The global efforts to contain the COVID-19 outbreak highlights the struggles that countries have and will continue to have to respond to public health disasters. Public health is focused on preventing the next outbreak, but it is largely ignored when an emergency is not occurring. We are newly reminded of the damage of failing to responding to a public health disaster when watching the damage incurred by failing to be prepared for the COVID-19 pandemic. Yet, the benefits of preparing for the next public health disaster are largely abstract and deferred, while the costs associated with that prevention are tangible and immediate. Preparing for and responding to the next public health disaster will require policymakers balance contentious issues like the restriction of individuals liberties and powerful economic interests with reducing the spread of disease. This means that public health is largely invisible, under-funded, and overlooked. Making it that much more difficult to adequately respond when the next public health disaster emerges.
Whether it is in the coming months or years, the current outbreak of COVID-19 will eventually subside. Breakthroughs like the ones from Yang et al. will contribute to improving the functioning of governments to respond to COVID-19 as well as future outbreaks. It is essential to look to the past to inform the future of how we response to the next public health disaster. Yet, there are many lingering challenges we face in responding to what comes next.
I wish to thank Charley Willison for helpful comments during the drafting of the editorial.
Provenance and Peer Review: This article was commissioned by the Editorial Office, Journal of Thoracic Disease. The article did not undergo external peer review.
Conflicts of Interest: The author has completed the ICMJE uniform disclosure form (available at http://dx.doi.org/10.21037/jtd.2020.04.52). The author has no conflicts of interest to declare.
Ethical Statement: The author is accountable for all aspects of the work in ensuring that questions related to the accuracy or integrity of any part of the work are appropriately investigated and resolved.

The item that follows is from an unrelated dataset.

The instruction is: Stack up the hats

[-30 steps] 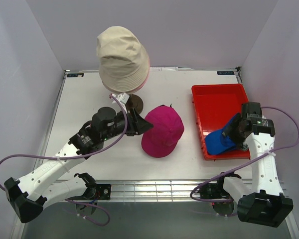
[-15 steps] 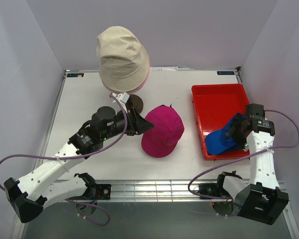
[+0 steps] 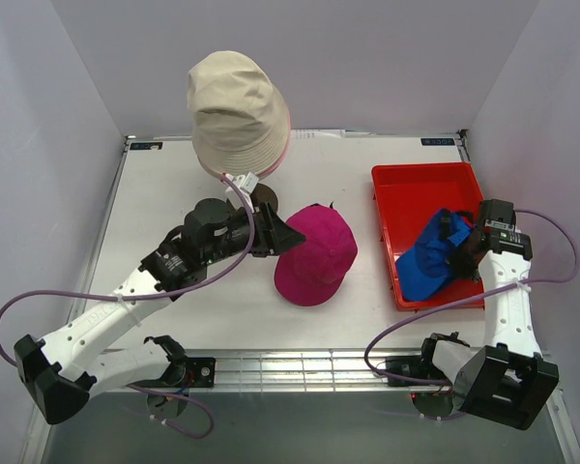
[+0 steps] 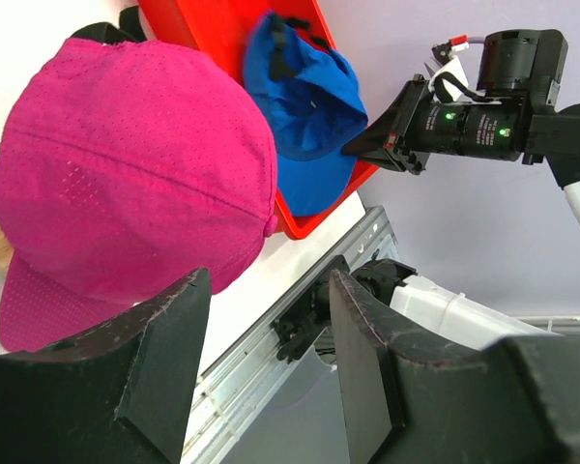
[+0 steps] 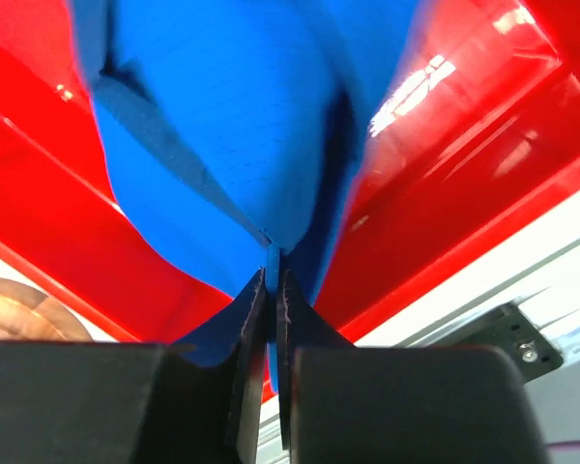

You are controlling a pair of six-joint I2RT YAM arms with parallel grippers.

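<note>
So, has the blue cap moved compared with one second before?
Yes. The blue cap, pinched by the right gripper, has shifted toward the far end of the red tray.

- beige hat: plain cream-beige
- pink hat: pale pink, only the rim shows
- magenta cap: solid magenta, fine pinhole dots
- blue cap: bright blue, black strap
- tray: glossy red
- table: white
- stand: dark brown
- arms: white, black joints
- cables: purple
</note>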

Open Access Statement: This is an Open Access article distributed in accordance with the Creative Commons Attribution-NonCommercial-NoDerivs 4.0 International License (CC BY-NC-ND 4.0), which permits the non-commercial replication and distribution of the article with the strict proviso that no changes or edits are made and the original work is properly cited (including links to both the formal publication through the relevant DOI and the license). See: https://creativecommons.org/licenses/by-nc-nd/4.0/.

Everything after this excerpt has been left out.